Using the array interface

The array interface is a yet another mechanism to communicate with other Python applications. This protocol, as its name suggests, is only applicable to array-like objects. A demonstration is in order. Let's use PIL again, but without saving files.

Getting ready

We will be reusing part of the code from the previous recipe, so the prerequisites are similar. We will skip the first step of the previous step here, and assume it is already known.

How to do it...

The following steps will let us explore the array interface:

  1. The PIL image array interface attribute.

    The PIL image object has a __array_interface__ attribute. Let's inspect its contents. The value of this attribute is a dictionary:

    array_interface = img.__array_interface__
    print "Keys", array_interface.keys() 
    print "Shape", array_interface['shape'] 
    print "Typestr", array_interface['typestr']

    This code prints the following information:

    Keys ['shape', 'data', 'typestr']
    Shape (512, 512, 4)
    Typestr |u1
    
  2. The NumPy array interface attributes.

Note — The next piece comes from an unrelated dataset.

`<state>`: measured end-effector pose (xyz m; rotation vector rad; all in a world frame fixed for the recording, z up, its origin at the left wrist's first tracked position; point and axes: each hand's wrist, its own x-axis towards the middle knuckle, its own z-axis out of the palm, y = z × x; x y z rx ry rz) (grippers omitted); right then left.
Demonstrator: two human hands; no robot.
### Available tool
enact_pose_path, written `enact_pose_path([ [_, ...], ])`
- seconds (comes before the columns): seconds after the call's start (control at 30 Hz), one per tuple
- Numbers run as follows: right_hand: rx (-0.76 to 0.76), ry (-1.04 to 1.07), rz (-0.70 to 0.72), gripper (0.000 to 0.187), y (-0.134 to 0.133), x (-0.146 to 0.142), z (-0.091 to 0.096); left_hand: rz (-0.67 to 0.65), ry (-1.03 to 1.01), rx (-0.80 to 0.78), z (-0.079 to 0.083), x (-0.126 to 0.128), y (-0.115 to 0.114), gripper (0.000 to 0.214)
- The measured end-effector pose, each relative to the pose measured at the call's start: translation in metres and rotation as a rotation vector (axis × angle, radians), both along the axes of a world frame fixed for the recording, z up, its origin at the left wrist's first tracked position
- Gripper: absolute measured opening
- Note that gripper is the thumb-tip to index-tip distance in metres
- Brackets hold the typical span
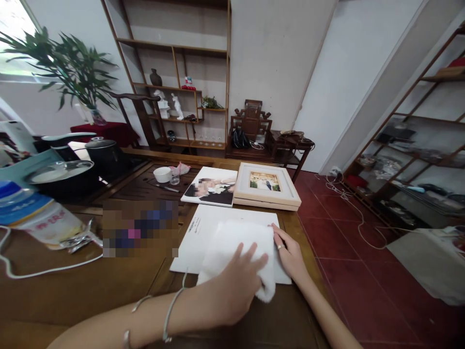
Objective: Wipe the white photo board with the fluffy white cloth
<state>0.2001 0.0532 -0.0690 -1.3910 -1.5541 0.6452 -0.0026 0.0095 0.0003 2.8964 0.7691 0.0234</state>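
Note:
My left hand [236, 281] lies on a white towel [232, 237], its fingers spread over the fluffy cloth. Part of the towel bulges out beside the fingers on the right. Beneath it is a flat white panel [189, 252] with small printed text near its left edge. At the panel's right side, my right hand [288, 252] has its fingers closed over the edge, close against the towel's corner. Its thumb is partly hidden.
Behind the panel lie a photo print [210, 186] and stacked pale picture frames [269, 186]. On the left are a plastic bag [43, 218], a white cable [54, 275] and a dark pan [61, 174]. A white cup [162, 174] stands farther back. The table's right edge borders red floor tiles [337, 252].

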Motion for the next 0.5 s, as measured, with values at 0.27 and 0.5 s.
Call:
enact_pose_path([
  [0.27, -0.054, 0.066, -0.017, 0.045, -0.003, -0.001, 0.004, 0.008, -0.112, -0.085, -0.001, 0.001, 0.003, 0.022],
  [0.5, -0.053, 0.080, -0.007, 0.043, -0.003, 0.000, 0.005, -0.200, -0.037, -0.055, 0.016, -0.013, -0.001, 0.027],
])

    The NumPy ndarray module has a __array_interface__ attribute as well. We can convert the PIL image to a NumPy array with the asarray function:

    numpy_array = numpy.asarray(img)
    print "Shape", numpy_array.shape
    print "Data type", numpy_array.dtype

    The shape and data type of the array:

    Shape (512, 512, 4)
    Data type uint8
    

As you can see, the shape has not changed. The code for this recipe is as follows:

import numpy
import Image
import scipy.misc

lena = scipy.misc.lena()
data = numpy.zeros((lena.shape[0], lena.shape[1], 4), dtype=numpy.int8)
data[:,:,3] = lena.copy()
img = Image.frombuffer("RGBA", lena.shape, data)
array_interface = img.__array_interface__
print "Keys", array_interface.keys() 
print "Shape", array_interface['shape'] 
print "Typestr", array_interface['typestr']

numpy_array = numpy.asarray(img)
print "Shape", numpy_array.shape
print "Data type", numpy_array.dtype

How it works...

The array interface or protocol lets us share data between array-like Python objects. Both NumPy and PIL provide such an interface.